I'd also check to make sure you have the right sound source selected in sound preferences, or you can try plugging in head phones. Deleting the cache will do the same as stated above.


----------



## Pabs (Jun 2, 2010)

quick question... I have the same problem and when I spoke to Apple they suggested trying the PRAM reset option...
I'm a little worried about it.. .worried things won't work after.... one question,,, it says to release after the second beep...well, I don't have sound coming from the machine... how can I know when to release the keys? and if I go too far before releasing...what possible side effects could that have??

thanks
Pabs


----------



## DeltaMac (Jun 2, 2010)

There's no 'side effects' of a PRAM reset that is held too long, so no worries about that. You just want to hear at least one more chime after the initial chime
If you don't hear any boot chime, then simply hold those same 4 keys for about 60 seconds. That would be long enough in any event.
Check for any sound output with known-good headphones or external speakers.


----------



## Pabs (Jun 2, 2010)

hey deltaMac

thanks for the info... now, is there side effects to resetting the PRAM itself... 
I found a few entries on the web about people having issues with their machines after the reset...some saying it would not reboot, etc..

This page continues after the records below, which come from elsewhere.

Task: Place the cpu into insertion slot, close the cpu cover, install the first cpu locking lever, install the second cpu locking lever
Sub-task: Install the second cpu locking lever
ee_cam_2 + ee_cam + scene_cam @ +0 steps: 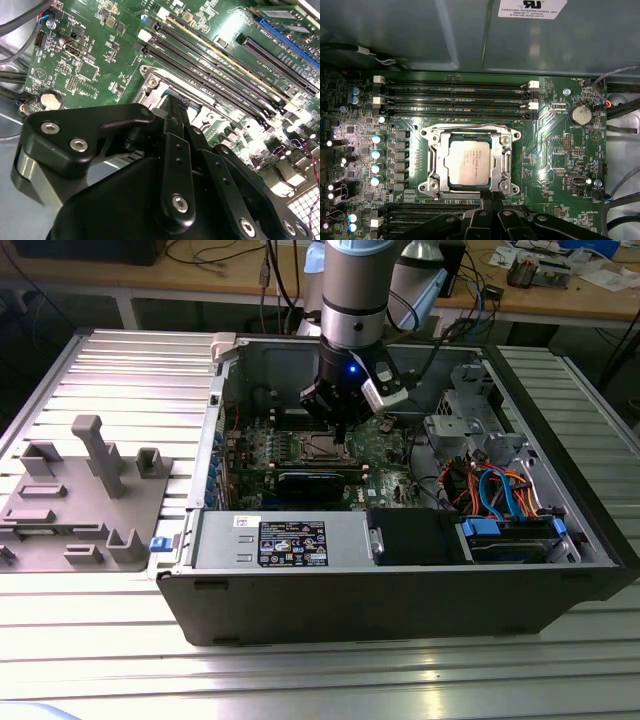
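Your gripper (491, 196) with fingers pressed together at the insertion slot's (470, 159) edge, cpu (468, 164) seated, cpu cover (436, 162) down.

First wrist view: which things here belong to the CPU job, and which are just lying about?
Job:
cpu, seated in the insertion slot
cpu cover, down around it
gripper, at the socket's edge

Lying about:
coin battery
grey fixture tray
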Available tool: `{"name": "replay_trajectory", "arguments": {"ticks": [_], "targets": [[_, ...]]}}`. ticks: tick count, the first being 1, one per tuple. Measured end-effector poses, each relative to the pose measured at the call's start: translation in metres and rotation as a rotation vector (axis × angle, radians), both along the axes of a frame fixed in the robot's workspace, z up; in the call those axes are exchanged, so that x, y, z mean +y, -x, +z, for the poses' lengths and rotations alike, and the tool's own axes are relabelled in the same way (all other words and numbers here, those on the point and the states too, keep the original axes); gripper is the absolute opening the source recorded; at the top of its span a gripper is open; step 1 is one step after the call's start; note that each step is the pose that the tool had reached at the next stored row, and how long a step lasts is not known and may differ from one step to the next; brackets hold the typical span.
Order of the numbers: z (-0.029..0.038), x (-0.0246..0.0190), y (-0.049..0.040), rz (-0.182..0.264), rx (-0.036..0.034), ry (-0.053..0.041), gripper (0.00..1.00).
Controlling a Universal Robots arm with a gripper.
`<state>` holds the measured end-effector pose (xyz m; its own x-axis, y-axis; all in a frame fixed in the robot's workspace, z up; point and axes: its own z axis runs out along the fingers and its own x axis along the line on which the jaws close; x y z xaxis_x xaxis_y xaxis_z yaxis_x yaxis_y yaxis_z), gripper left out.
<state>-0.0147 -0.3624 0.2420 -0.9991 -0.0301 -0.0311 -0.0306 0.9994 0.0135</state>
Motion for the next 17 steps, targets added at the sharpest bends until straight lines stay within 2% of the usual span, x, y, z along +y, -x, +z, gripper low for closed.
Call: {"name": "replay_trajectory", "arguments": {"ticks": [11, 12, 13, 15, 16, 17], "targets": [[0.0, -0.0004, 0.0, 0.0, 0.0, 0.0, 0.11], [0.0, -0.0013, -0.0001, 0.0, 0.0001, -0.0077, 0.11], [0.0, -0.0023, 0.0, 0.0, 0.0018, -0.0206, 0.11], [0.0, -0.0058, 0.0, 0.0, 0.0027, -0.0541, 0.11], [-0.0001, -0.0106, 0.0, 0.0, 0.0027, -0.0718, 0.11], [-0.0002, -0.0133, 0.0, 0.0, 0.0027, -0.0801, 0.11]]}}
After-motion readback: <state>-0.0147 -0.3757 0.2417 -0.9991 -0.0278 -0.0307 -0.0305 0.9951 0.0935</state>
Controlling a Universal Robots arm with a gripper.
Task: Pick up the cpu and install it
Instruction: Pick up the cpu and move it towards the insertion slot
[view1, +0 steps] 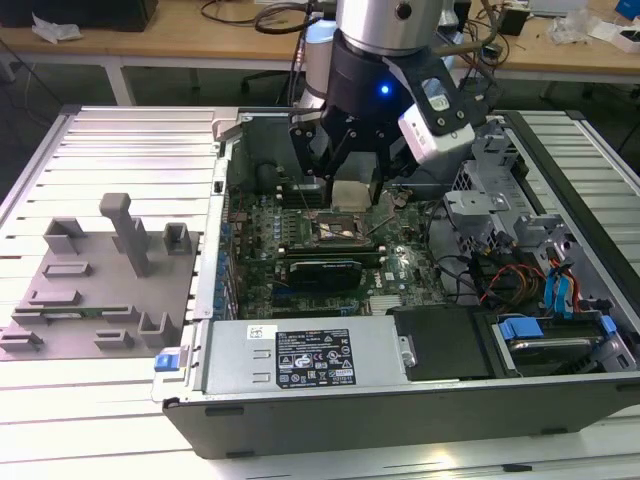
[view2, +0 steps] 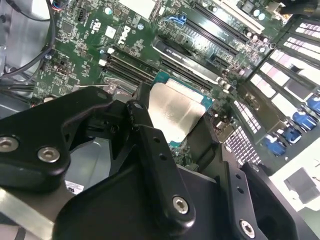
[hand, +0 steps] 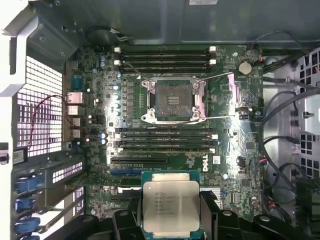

ever hear of stuff like that?


----------



## DeltaMac (Jun 2, 2010)

No, not unless you have other issues. A PRAM reset, if it helps fix your problem, is not your goal. It's just another step to getting your system back to normal operation.
Certain situations might prevent booting, but, that's because the PRAM keeps track of some kinds of boot setups, such as a RAID (not too common). Easy to get back up by  using the Option-boot manager. The PRAM reset is important, because it will clear out possible corrupted settings in that PRAM (Parameter-RAM). I do PRAM resets many times a day (today, probably 50 times, as I am reconditioning a large number of iBooks). That's part of the process that I use. The battery in most Macs is often known as the PRAM battery, as it does a part of maintaining the PRAM settings. A PRAM reset restores those settings to defaults. You will seldom notice any difference, as the settings would be something that you would often set, such as the Startup Disk choice.
Does that reassure you at all?


----------



## pragmatist1910 (Oct 10, 2011)

I tried the pram reset with no effect. Then I went into the syspref sound control (for the umpteenth time) and changed the volume (slider) of the output. Immediately the sound came back on through the speakers. Interesting.


----------